Two education researchers called Dr Betty Hart and Dr Todd Risley were involved in the campaign launched by US President Lyndon B. Johnson known as the War on Poverty.
They designed a special program for a preschool in an impoverished part of Kansas City to build children's language skills and vocabulary.
At the same time they tried the same program on a group of university professors' children.
All the kids embraced the new activities and would learn the new words being directly taught to them, but when they weren't being actively given new words to learn the poorer kids' vocabularies didn't grow.
The language of the professors' kids, on the other hand, continued to expand faster and faster. The gap got wider and wider.
Why was this so? The researchers refused to believe that intelligence was hereditary and so they worked on the only other possibility - even when they got to the kids at preschool they were too late. They had to go right back to the beginning. They had to go into the home.
Three decades later Hart and Risley managed to assemble an incredibly in-depth study in which they tracked children in the homes of 42 families from three different socio-economic groups: professional, working-class and welfare.
The plan was both simple and staggering: They would tape record everything that happened in the home from before the babies even spoke until they were between three and four years old.
For an hour a month every month for two and a half years everything each child heard was recorded.
As they painstakingly transcribed and tallied every word they came to an astonishing realisation.
At the age of three the children of the professional families had heard 45 million words, those in working-class families just 26 million and those in the welfare families only 13 million.
In other words, there was a gap of more than 30 million words between the richest and poorest children and it was this gap that was key to how they were able to learn, increase language skills on their own and even build neural pathways. The more words they heard, the more their brains literally grew.

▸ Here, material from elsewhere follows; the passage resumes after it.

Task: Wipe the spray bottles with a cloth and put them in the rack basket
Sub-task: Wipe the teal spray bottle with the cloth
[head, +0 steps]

The children in professional families also heard vastly more positive words compared to negative words than those in the working-class group, who in turn heard many times more than in the welfare group. For negative words the results were the reverse.
The child of a professional family would hear six positive "affirmations" in an hour for every one negative "prohibition".
For working class families the ratio was two to one. Yet the children in welfare families heard two negative comments for every one positive one.
And most telling of all, the kids' language and behaviour mimicked that of their parents and was so well entrenched by the time they started school that the cycle of poverty would go unbroken, just as the affluent kids would learn all the language skills and traits that made their parents affluent.
Hart and Risley called this "The Early Catastrophe" yet 20 years later the catastrophe remains.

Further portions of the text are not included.